### EXERCISE
Among the records below, find the line that has "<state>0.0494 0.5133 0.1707"; from there, give the lines again exactly, and stop after the line that has "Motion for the".

### DATA UNDER STUDY
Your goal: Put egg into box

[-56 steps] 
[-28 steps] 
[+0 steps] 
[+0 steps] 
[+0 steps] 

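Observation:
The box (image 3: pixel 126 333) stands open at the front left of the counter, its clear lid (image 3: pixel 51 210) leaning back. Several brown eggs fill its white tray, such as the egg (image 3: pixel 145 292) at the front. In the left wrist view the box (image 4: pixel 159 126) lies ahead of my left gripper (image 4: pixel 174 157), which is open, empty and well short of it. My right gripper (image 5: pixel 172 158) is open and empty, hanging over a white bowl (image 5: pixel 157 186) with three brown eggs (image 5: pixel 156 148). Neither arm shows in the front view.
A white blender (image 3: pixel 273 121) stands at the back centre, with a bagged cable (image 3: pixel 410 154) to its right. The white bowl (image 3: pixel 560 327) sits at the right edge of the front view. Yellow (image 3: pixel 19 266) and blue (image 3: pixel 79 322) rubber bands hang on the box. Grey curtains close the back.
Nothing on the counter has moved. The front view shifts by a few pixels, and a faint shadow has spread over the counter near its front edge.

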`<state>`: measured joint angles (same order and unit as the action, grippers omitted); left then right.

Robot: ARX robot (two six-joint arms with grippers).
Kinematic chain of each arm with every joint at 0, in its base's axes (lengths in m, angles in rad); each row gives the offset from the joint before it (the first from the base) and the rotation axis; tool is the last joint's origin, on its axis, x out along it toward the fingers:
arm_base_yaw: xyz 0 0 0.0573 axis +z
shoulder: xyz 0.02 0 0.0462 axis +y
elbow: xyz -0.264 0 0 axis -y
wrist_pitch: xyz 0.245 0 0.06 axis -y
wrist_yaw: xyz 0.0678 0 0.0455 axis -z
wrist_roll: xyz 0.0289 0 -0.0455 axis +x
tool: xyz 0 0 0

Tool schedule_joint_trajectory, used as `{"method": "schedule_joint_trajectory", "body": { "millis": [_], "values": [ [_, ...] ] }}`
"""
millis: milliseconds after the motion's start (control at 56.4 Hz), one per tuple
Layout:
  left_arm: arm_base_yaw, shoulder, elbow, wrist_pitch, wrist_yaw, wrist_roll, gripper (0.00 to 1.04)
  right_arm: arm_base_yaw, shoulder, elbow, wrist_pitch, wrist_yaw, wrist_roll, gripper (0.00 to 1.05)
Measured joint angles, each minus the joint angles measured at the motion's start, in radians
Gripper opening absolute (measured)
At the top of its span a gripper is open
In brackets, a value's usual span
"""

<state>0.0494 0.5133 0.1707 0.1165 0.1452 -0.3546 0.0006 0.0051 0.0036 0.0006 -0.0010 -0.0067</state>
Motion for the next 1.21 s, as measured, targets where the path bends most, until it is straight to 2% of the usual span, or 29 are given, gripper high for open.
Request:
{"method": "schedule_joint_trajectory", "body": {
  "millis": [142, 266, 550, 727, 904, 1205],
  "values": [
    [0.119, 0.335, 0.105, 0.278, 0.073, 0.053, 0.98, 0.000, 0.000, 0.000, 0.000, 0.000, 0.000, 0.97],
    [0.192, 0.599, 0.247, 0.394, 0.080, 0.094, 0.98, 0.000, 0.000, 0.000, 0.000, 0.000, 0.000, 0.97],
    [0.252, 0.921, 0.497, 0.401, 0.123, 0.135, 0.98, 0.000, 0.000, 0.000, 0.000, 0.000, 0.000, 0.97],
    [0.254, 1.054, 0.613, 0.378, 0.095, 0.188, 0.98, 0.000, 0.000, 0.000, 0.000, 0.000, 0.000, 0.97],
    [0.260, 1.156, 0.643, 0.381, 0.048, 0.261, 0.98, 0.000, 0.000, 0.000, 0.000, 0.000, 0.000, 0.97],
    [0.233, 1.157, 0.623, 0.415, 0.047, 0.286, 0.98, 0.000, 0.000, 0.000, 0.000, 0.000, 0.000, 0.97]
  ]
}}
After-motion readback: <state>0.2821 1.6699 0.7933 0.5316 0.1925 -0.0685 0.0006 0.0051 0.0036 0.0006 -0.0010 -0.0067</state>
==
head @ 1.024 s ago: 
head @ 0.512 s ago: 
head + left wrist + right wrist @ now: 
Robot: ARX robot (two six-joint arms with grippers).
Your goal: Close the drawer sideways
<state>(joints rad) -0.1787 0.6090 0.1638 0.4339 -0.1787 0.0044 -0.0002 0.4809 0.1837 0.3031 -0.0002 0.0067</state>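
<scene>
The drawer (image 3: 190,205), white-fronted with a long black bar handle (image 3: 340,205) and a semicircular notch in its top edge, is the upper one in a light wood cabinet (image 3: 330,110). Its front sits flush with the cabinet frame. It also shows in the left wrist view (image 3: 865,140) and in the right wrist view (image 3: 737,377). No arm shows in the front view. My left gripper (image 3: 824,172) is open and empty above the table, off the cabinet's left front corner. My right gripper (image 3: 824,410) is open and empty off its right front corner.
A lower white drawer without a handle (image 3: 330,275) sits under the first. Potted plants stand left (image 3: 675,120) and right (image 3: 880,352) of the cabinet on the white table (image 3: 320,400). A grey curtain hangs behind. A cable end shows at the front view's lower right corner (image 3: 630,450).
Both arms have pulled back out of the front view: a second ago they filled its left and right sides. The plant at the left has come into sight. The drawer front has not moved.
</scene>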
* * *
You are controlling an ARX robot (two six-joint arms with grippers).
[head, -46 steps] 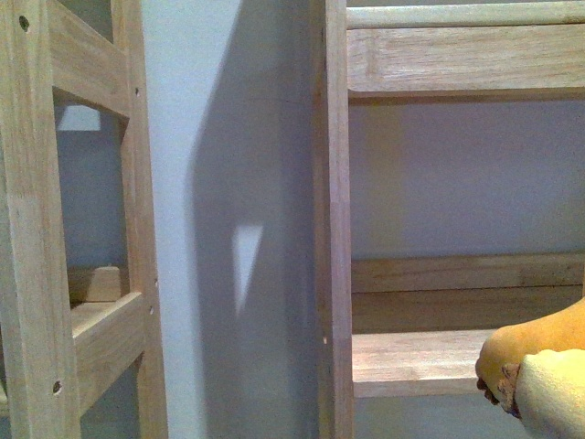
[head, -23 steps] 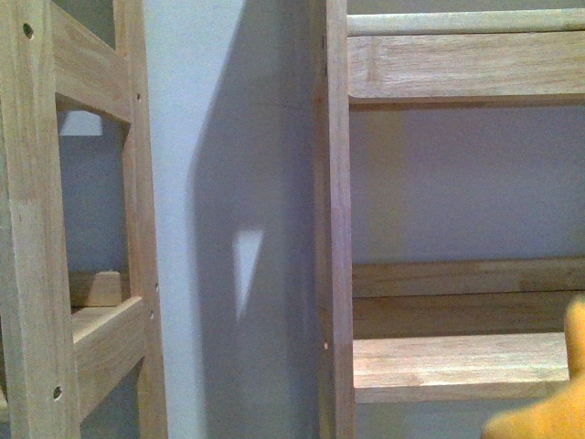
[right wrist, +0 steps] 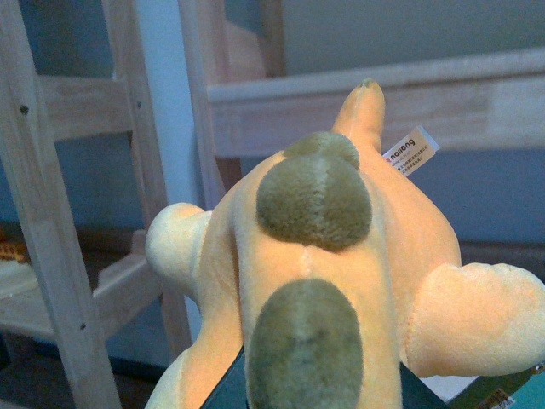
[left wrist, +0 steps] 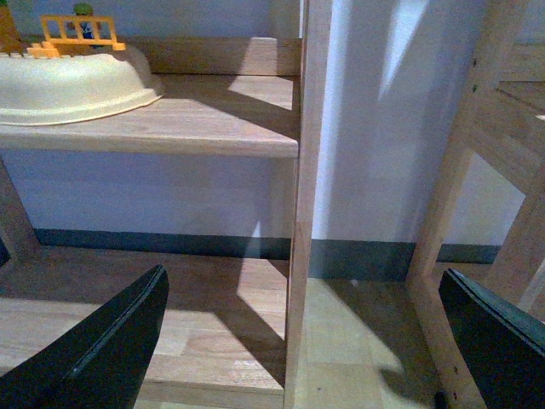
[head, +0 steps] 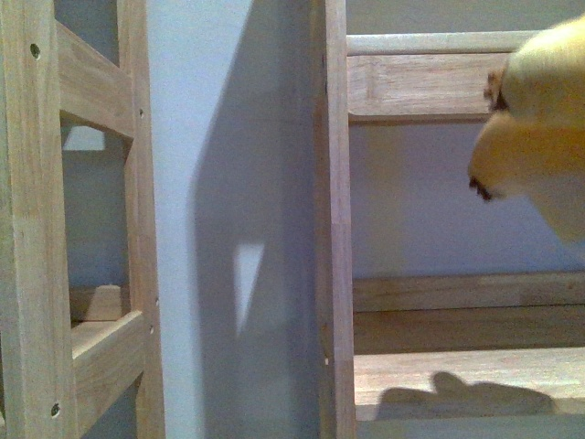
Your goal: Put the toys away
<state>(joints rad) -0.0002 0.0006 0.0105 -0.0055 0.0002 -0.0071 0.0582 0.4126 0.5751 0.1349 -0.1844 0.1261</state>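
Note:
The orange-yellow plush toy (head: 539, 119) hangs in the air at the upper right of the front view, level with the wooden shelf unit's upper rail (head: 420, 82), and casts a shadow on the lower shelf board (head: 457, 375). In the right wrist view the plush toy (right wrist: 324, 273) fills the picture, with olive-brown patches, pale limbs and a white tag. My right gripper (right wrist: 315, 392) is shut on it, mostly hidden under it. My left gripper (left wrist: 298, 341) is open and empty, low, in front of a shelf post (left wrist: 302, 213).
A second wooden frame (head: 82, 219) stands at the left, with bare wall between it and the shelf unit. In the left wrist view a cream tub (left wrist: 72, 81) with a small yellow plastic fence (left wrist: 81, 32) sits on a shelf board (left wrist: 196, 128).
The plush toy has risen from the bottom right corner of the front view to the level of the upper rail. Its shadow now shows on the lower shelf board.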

### WRITTEN ANSWER
<state>0.0494 0.5133 0.1707 0.1165 0.1452 -0.3546 0.0006 0.0051 0.0036 0.0006 -0.0010 -0.0067</state>
Motion for the next 1.21 s, as measured, targets where the path bends most, until it is straight to 2% of the usual span, or 29 are given, gripper high for open.

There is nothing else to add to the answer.